● **Stored data**
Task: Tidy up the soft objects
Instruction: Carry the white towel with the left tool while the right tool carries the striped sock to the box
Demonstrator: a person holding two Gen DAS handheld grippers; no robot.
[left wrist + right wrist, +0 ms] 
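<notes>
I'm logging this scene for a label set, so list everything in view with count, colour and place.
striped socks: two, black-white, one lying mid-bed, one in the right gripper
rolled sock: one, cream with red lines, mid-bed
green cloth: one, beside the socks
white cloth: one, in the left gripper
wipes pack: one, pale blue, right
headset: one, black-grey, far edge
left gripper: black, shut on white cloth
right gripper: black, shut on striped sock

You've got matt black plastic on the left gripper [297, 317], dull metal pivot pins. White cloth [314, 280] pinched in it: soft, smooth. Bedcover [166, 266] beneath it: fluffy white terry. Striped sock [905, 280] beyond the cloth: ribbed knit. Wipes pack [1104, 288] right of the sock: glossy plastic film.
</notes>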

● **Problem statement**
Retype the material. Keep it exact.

● **Result for this task**
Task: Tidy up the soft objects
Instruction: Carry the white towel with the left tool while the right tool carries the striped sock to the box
Demonstrator: a person holding two Gen DAS handheld grippers; no robot.
[left wrist + right wrist, +0 ms] 
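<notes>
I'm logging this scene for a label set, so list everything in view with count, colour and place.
striped socks: two, black-white, one lying mid-bed, one in the right gripper
rolled sock: one, cream with red lines, mid-bed
green cloth: one, beside the socks
white cloth: one, in the left gripper
wipes pack: one, pale blue, right
headset: one, black-grey, far edge
left gripper: black, shut on white cloth
right gripper: black, shut on striped sock

You've got matt black plastic on the left gripper [297, 317], dull metal pivot pins. White cloth [314, 280] pinched in it: soft, smooth. Bedcover [166, 266] beneath it: fluffy white terry. Striped sock [905, 280] beyond the cloth: ribbed knit. Wipes pack [1104, 288] right of the sock: glossy plastic film.
</notes>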

The response is finished, and the exercise is complete.